→ **INPUT DATA**
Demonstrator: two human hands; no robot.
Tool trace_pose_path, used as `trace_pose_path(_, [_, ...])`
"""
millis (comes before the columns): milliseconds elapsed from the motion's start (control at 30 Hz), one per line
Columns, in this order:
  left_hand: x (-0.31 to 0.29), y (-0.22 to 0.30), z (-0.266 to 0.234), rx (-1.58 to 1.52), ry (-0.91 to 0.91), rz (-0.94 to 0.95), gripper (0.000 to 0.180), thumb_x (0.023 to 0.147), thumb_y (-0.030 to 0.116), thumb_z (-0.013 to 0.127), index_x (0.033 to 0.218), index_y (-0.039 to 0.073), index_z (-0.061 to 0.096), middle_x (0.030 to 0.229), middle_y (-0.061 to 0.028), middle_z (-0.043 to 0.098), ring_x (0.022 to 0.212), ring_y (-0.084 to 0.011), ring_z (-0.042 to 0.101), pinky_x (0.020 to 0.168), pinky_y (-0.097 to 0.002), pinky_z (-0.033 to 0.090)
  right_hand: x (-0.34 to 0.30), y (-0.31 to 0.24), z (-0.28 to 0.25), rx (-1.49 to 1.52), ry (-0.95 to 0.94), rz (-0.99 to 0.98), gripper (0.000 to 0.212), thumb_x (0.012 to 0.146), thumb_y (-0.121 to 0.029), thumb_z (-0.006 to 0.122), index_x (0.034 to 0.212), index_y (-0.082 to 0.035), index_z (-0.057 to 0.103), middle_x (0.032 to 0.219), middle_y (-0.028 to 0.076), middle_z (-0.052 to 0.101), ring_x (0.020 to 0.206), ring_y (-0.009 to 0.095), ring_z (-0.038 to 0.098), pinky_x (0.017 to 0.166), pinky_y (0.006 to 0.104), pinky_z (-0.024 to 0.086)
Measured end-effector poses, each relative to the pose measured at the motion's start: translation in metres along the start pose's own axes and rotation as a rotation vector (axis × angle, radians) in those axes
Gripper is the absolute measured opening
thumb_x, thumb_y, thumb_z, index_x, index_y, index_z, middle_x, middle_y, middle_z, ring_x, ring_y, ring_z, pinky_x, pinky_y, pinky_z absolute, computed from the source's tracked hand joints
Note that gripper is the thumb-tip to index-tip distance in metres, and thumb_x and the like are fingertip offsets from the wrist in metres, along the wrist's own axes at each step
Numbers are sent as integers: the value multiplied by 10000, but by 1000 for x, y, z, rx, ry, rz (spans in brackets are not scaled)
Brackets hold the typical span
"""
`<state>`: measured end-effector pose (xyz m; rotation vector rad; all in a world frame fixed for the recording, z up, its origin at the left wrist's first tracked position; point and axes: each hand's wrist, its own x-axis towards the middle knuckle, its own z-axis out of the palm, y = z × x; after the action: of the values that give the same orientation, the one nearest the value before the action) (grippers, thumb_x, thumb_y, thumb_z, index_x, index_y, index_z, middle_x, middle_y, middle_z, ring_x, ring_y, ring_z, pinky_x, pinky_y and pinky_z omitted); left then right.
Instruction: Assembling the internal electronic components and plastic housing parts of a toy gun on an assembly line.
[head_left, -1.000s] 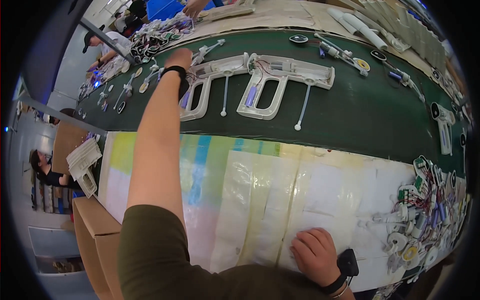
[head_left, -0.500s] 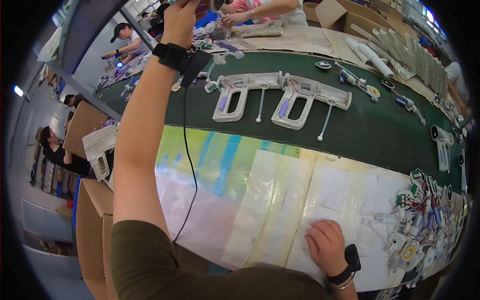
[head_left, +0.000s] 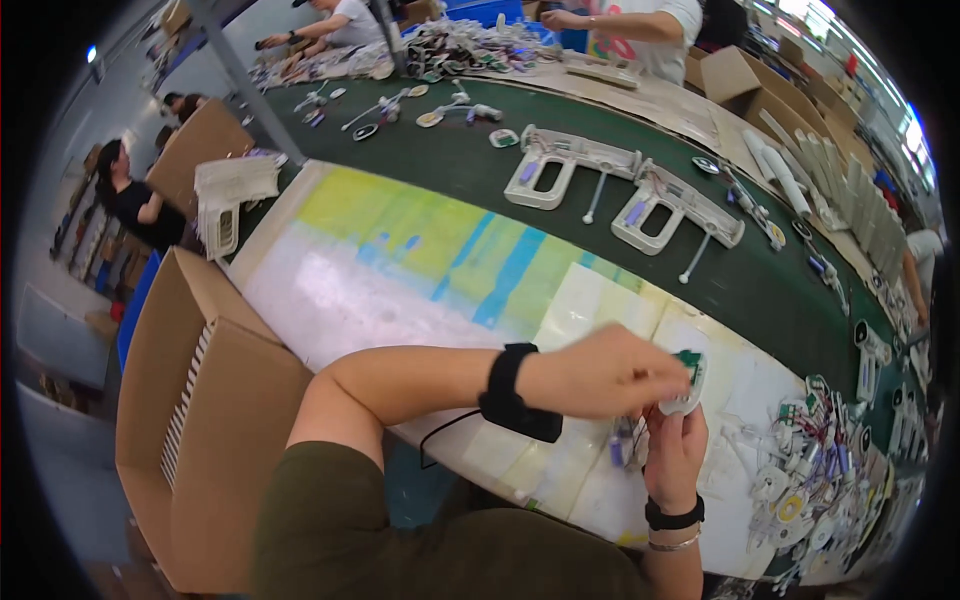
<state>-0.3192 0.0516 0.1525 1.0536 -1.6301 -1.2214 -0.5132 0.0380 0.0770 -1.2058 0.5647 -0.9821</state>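
Observation:
In front of me, above the white-covered worktop, my two hands meet at a white oval plastic part with a green circuit board (head_left: 690, 370). From below, my right hand (head_left: 676, 450) grips it with fingers upright. My left hand (head_left: 625, 375) reaches across with curled fingers, slightly blurred, pinching at its left side. A purple cylinder (head_left: 617, 450) with thin parts hangs beside my right hand, apparently belonging to the same piece. On the green belt beyond lie two open white handled housings (head_left: 560, 165) (head_left: 665, 215), with wiring and a purple cylinder inside each.
A heap of wired parts (head_left: 805, 470) covers the worktop's right end. At left stands an open cardboard box (head_left: 240, 430), with stacked white housings (head_left: 225, 195) behind it. More assemblies (head_left: 470, 110) lie along the belt. Across it, a person (head_left: 640, 25) works near piled parts.
My left hand has come back from the far side of the belt to my right hand. My right hand has lifted off the worktop and now holds the part. The view has shifted left.

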Motion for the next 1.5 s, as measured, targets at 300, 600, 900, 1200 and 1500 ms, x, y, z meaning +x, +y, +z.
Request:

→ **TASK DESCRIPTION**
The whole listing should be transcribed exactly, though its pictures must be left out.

→ **WORKED SOLUTION**
Demonstrator: two human hands; no robot.
Tool trace_pose_path, used as `trace_pose_path(_, [_, ...])`
"""
millis (comes before the columns): milliseconds elapsed from the motion's start (control at 30 Hz), one per line
Columns, in this order:
  left_hand: x (-0.31 to 0.29), y (-0.22 to 0.30), z (-0.266 to 0.234), rx (-1.58 to 1.52), ry (-0.91 to 0.91), rz (-0.94 to 0.95), gripper (0.000 to 0.180), thumb_x (0.023 to 0.147), thumb_y (-0.030 to 0.116), thumb_z (-0.013 to 0.127), index_x (0.033 to 0.218), index_y (-0.039 to 0.073), index_z (-0.061 to 0.096), middle_x (0.030 to 0.229), middle_y (-0.061 to 0.028), middle_z (-0.043 to 0.098), ring_x (0.022 to 0.212), ring_y (-0.084 to 0.011), ring_z (-0.042 to 0.101), pinky_x (0.020 to 0.168), pinky_y (-0.097 to 0.002), pinky_z (-0.033 to 0.090)
  right_hand: x (-0.34 to 0.30), y (-0.31 to 0.24), z (-0.28 to 0.25), rx (-1.49 to 1.52), ry (-0.95 to 0.94), rz (-0.99 to 0.98), gripper (0.000 to 0.212), thumb_x (0.012 to 0.146), thumb_y (-0.121 to 0.029), thumb_z (-0.006 to 0.122), index_x (0.034 to 0.212), index_y (-0.082 to 0.035), index_z (-0.057 to 0.103), middle_x (0.032 to 0.219), middle_y (-0.028 to 0.076), middle_z (-0.052 to 0.101), ring_x (0.020 to 0.206), ring_y (-0.009 to 0.095), ring_z (-0.038 to 0.098), pinky_x (0.017 to 0.166), pinky_y (0.006 to 0.104), pinky_z (-0.024 to 0.086)
Measured end-effector poses, each relative to the pose measured at the motion's start: translation in metres along the start pose's own axes and rotation as a rotation vector (axis × angle, radians) in those axes
Gripper is the absolute measured opening
thumb_x, thumb_y, thumb_z, index_x, index_y, index_z, middle_x, middle_y, middle_z, ring_x, ring_y, ring_z, pinky_x, pinky_y, pinky_z absolute, computed from the source's tracked hand joints
Note that gripper is the thumb-tip to index-tip distance in metres, and thumb_x and the like are fingertip offsets from the wrist in metres, along the wrist's own axes at each step
Numbers are sent as integers: the value multiplied by 10000, but by 1000 for x, y, z, rx, ry, rz (spans in brackets are not scaled)
Brackets hold the typical span
"""
`<state>`: measured end-effector pose (xyz m; rotation vector rad; all in a world frame fixed for the recording, z up, its origin at the left wrist's first tracked position; point and axes: each hand's wrist, its own x-axis towards the middle knuckle, its own z-axis out of the palm, y = z × x; after the action: of the values that give the same orientation, the one nearest the value before the action) (grippers, thumb_x, thumb_y, thumb_z, index_x, index_y, index_z, middle_x, middle_y, middle_z, ring_x, ring_y, ring_z, pinky_x, pinky_y and pinky_z omitted); left then right.
Instruction: Assembling the internal electronic components and plastic housing parts of a toy gun on an assembly line.
[head_left, -1.000s] 
[head_left, -0.500s] 
[head_left, +0.000s] 
<state>-0.3192 0.0516 0.1525 1.0536 -1.6301 -1.2214 -0.5132 0.0380 0.0770 -1.2058 0.5647 -0.9821</state>
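Observation:
In front of me, above the white-covered worktop, my two hands meet at a white oval plastic part with a green circuit board (head_left: 690, 370). From below, my right hand (head_left: 676, 450) grips it with fingers upright. My left hand (head_left: 625, 375) reaches across with curled fingers, slightly blurred, pinching at its left side. A purple cylinder (head_left: 617, 450) with thin parts hangs beside my right hand, apparently belonging to the same piece. On the green belt beyond lie two open white handled housings (head_left: 560, 165) (head_left: 665, 215), with wiring and a purple cylinder inside each.
A heap of wired parts (head_left: 805, 470) covers the worktop's right end. At left stands an open cardboard box (head_left: 240, 430), with stacked white housings (head_left: 225, 195) behind it. More assemblies (head_left: 470, 110) lie along the belt. Across it, a person (head_left: 640, 25) works near piled parts.
My left hand has come back from the far side of the belt to my right hand. My right hand has lifted off the worktop and now holds the part. The view has shifted left.
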
Motion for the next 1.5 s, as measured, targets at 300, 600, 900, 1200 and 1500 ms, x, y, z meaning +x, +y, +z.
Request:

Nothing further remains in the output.